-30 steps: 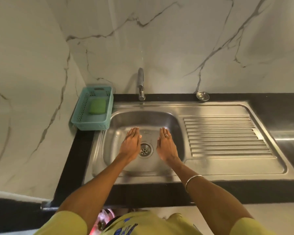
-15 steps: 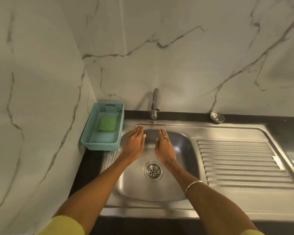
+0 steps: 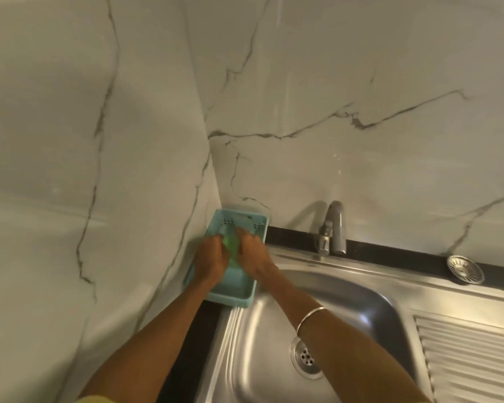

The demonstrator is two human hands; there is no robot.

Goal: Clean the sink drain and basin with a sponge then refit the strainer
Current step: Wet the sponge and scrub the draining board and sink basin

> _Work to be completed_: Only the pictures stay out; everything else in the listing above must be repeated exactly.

> _Written reply_:
-30 steps: 
-15 steps: 
+0 steps: 

The demonstrator is two human hands; there is no robot.

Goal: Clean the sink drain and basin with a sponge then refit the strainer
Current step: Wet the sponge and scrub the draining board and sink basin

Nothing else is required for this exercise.